Além da Roscosmos, a única agência espacial com capacidade para fazer voos tripulados para o espaço neste momento é a Administração Espacial Nacional da China, a agência espacial estatal da República Popular da China. Questionada pelo Observador sobre se pondera adicionar a China ao programa espacial da Estação Espacial Internacional dadas as circunstâncias, a ESA responde que essa hipótese não está em cima da mesa: “Há alguns obstáculos políticos, infelizmente”, respondeu o diretor geral. E a NASA confirmou isso mesmo ao Observador numa resposta por e-mail: “Existe uma legislação que impede os Estados Unidas da América de trabalharem com a China em atividades de voo espacial humano”, afirmou Stephanie Schierholz, uma das porta-vozes da agência norte-americana.

Essa legislação foi assinada em 2011. Nesse ano, o congressista Frank Wolf adicionou uma cláusula ao orçamento federal dos Estados Unidos que impedia a NASA e o Departamento de Políticas de Ciência e Tecnologia da Casa Branca (OSTP) de trabalharem com a China em qualquer possível parceria: “Nenhuma parte do fundo governamental pode ser usado pela NASA ou pelo OSTP para desenvolver, desenhar, planear, promulgar, implementar ou executar uma política bilateral, programa, ordem ou contrato de qualquer tipo para participar, colaborar ou coordenar bilateralmente de qualquer forma com a China ou com uma companhia chinesa”, diz a lei. Além disso, “nenhuma infraestrutura da NASA pode receber visitas de oficiais chineses”.

Congressista Frank Wolf. Créditos: Brendan Hoffman/Getty Images

Frank Wolf justificou: “Não queremos dar-lhes a oportunidade de tirar vantagem da nossa tecnologia e não temos nada a ganhar ao trabalharmos com eles. Francamente, tudo isto se resume a uma questão moral: teria um programa bilateral com Estaline?”. E acrescenta: “A China anda a espiar contra nós e todas as agências governamentais dos Estados Unidos foram atingidas por ciberataques. Eles andam a roubar tecnologia de todas as grandes companhias nos Estados Unidos.
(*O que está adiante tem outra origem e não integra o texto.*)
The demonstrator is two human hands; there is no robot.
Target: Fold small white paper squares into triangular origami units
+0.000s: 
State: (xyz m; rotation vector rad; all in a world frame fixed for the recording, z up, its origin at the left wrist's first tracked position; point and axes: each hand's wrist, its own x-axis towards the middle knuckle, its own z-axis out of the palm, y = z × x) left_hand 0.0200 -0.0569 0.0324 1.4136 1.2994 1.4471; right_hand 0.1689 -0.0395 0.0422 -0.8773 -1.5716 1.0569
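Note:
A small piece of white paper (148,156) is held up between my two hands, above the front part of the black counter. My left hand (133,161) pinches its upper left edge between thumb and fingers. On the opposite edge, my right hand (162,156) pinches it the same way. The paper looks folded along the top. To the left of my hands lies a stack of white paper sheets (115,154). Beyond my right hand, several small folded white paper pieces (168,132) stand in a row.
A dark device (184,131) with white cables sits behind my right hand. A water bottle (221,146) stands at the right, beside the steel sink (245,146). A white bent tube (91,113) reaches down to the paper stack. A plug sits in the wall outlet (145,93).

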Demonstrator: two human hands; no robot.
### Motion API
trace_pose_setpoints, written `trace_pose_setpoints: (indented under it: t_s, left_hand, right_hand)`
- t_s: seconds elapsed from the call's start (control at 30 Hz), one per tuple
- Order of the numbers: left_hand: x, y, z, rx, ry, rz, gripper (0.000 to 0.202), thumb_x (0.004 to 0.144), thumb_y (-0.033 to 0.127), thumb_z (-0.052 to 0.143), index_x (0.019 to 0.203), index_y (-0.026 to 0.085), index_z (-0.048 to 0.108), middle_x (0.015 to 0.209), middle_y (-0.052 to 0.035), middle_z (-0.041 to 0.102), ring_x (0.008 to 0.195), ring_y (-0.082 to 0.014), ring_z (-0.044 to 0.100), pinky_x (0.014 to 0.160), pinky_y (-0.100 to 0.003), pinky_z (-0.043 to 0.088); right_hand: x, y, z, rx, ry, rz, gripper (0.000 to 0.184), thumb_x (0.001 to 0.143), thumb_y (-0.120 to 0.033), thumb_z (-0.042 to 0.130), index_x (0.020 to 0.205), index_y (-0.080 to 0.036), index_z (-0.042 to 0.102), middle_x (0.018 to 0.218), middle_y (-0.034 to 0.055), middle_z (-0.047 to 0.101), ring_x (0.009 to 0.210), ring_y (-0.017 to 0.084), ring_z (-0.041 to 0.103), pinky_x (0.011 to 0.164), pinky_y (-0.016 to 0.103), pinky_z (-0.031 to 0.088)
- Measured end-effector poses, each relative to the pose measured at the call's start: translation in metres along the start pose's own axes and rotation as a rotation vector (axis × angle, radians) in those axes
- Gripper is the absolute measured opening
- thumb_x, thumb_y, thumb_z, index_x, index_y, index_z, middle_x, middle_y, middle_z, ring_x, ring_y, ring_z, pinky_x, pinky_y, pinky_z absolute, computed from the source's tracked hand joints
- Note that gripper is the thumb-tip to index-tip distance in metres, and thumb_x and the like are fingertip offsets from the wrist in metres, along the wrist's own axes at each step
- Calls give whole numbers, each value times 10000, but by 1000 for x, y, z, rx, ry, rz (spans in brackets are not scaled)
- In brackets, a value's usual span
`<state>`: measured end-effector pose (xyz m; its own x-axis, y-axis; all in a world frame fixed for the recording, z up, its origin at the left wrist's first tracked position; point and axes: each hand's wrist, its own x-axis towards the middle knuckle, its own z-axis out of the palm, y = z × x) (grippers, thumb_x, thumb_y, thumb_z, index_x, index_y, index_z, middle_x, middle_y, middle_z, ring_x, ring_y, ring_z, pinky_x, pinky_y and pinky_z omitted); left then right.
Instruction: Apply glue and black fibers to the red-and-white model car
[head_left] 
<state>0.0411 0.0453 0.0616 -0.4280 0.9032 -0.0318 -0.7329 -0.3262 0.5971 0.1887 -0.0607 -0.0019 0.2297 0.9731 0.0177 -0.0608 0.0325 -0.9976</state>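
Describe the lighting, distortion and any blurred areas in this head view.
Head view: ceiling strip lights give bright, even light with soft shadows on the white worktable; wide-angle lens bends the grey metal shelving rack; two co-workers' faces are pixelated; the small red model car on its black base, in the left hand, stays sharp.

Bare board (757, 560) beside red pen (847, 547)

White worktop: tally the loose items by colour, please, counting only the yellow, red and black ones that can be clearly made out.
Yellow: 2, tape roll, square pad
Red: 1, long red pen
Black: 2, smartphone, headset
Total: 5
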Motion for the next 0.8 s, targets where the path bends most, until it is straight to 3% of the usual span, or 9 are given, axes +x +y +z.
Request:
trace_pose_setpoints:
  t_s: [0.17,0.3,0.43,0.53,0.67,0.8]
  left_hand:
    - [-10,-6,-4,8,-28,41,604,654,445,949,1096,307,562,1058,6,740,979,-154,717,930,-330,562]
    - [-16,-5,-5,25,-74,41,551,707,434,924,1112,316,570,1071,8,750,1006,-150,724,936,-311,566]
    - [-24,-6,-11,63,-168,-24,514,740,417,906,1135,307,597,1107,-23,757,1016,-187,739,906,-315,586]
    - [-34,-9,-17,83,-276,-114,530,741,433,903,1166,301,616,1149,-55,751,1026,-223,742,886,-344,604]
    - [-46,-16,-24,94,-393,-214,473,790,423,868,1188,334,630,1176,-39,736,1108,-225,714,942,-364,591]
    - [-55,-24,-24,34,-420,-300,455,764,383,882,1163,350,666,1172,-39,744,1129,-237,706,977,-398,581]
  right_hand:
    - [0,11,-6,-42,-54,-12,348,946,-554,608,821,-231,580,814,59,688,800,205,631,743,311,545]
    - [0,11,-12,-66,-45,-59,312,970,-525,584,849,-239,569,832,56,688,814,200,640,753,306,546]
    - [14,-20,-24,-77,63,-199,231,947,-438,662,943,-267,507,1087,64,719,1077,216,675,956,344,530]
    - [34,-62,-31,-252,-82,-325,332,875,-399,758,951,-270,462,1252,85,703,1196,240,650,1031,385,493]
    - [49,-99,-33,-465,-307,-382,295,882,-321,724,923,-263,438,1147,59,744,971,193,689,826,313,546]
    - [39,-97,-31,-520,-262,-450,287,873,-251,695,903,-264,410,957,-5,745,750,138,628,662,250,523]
Tiraram tecnologia da NASA, atingiram os computadores da NSF [empresa de certificação de produtos]… diga uma empresa e os chineses vão tentar descobrir-lhes os segredos”.

Sem a China no horizonte da NASA, o cenário de uma Estação Espacial Internacional vazia pela primeira vez em quase duas décadas ganha ainda mais peso. E embora os norte-americanos garantam que há forma de ela continuar a funcionar com normalidade enquanto o Soyuz não voltar ao ativo, essa hipótese não é a preferível: “Não digo que podemos fazer isto para sempre, nem queremos porque o nosso objetivo é voltar lá para cima e fazer a ciência e as investigações que precisamos de fazer. Mas em termos de sobrevivência dos sistemas, esses sistemas foram pensados para continuarem a fazer o trabalho deles desde que as baterias continuem carregadas. Se assim for conseguem obedecer a uma quantidade limitada de comandos. Nós temos uma boa redundância nestes sistemas, principalmente nos mais críticos, por isso podemos tolerar algumas falhas críticas e ainda assim continuar a operar a estação”.